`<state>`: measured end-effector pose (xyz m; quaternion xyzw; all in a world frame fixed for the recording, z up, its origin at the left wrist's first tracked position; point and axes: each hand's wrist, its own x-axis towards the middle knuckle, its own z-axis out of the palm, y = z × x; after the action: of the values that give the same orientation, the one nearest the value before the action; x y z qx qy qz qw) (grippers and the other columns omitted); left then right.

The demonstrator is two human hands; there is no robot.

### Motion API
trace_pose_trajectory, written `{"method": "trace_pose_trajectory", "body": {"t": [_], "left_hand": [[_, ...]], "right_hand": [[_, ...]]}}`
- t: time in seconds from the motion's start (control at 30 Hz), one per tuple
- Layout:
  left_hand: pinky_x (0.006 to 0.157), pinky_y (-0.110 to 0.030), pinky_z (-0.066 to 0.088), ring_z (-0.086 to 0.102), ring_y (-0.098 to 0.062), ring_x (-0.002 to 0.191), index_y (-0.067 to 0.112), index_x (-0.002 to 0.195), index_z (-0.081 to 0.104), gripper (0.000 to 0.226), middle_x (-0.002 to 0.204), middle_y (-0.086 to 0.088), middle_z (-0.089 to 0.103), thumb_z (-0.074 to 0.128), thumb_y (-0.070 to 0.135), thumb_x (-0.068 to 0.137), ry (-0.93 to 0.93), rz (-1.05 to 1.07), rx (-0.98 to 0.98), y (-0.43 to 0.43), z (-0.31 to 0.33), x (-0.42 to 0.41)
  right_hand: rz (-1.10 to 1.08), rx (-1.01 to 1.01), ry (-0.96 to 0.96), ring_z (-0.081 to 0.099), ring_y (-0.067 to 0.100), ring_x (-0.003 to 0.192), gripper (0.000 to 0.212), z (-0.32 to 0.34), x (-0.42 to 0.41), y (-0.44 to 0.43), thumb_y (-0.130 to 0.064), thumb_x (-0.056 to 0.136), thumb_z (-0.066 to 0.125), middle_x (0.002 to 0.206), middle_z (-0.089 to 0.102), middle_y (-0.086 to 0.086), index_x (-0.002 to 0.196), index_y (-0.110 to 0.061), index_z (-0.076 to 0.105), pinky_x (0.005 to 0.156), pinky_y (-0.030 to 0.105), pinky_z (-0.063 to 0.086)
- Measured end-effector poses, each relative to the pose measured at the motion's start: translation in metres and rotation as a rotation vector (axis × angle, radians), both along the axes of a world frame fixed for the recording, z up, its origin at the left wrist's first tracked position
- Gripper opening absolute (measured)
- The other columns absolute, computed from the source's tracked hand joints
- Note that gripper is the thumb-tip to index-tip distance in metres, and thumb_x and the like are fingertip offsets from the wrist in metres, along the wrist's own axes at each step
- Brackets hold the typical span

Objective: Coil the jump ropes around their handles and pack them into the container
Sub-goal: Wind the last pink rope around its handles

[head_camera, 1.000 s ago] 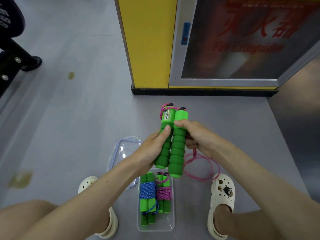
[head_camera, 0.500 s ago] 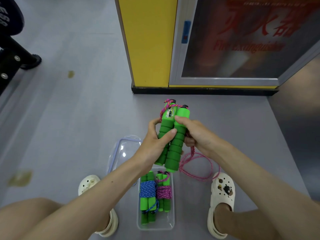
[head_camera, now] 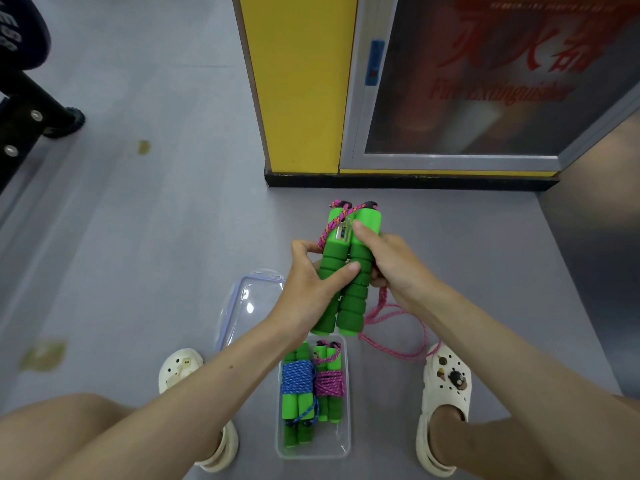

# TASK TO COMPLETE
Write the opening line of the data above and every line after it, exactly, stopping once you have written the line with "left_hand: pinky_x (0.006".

# SOLUTION BELOW
`<state>`: measured end-effector pose (xyz m; quaternion xyzw; all in a world frame fixed for the recording, z up, its origin at the left wrist's first tracked position; point and axes: each hand's wrist, its own x-axis towards the middle knuckle, its own z-axis out of the palm, y = z × x; after the action: of the values that give the same orientation, the one nearest the value before the action; x y z qx qy qz qw) (grippers and the other columns omitted); left then right.

The demonstrator is two human hands; there is no robot.

### Motion API
trace_pose_trajectory, written `{"method": "trace_pose_trajectory", "body": {"t": [_], "left_hand": [[_, ...]], "right_hand": [[_, ...]]}}`
- t: time in seconds from the motion's start (control at 30 Hz), one per tuple
- Layout:
  left_hand: pinky_x (0.006 to 0.157), pinky_y (-0.110 to 0.030), pinky_z (-0.066 to 0.088), ring_z (-0.086 to 0.102), ring_y (-0.098 to 0.062), ring_x (-0.002 to 0.191), index_y (-0.067 to 0.112), index_x (-0.002 to 0.195), index_z (-0.081 to 0.104), gripper (0.000 to 0.226), middle_x (-0.002 to 0.204), middle_y (-0.086 to 0.088), middle_z (-0.089 to 0.103), thumb_z (-0.074 to 0.128), thumb_y (-0.070 to 0.135), thumb_x (-0.068 to 0.137), ry (-0.93 to 0.93), rz (-1.05 to 1.07), rx (-0.98 to 0.98), y (-0.43 to 0.43), z (-0.31 to 0.33), x (-0.42 to 0.41)

Nothing further remains for this exercise.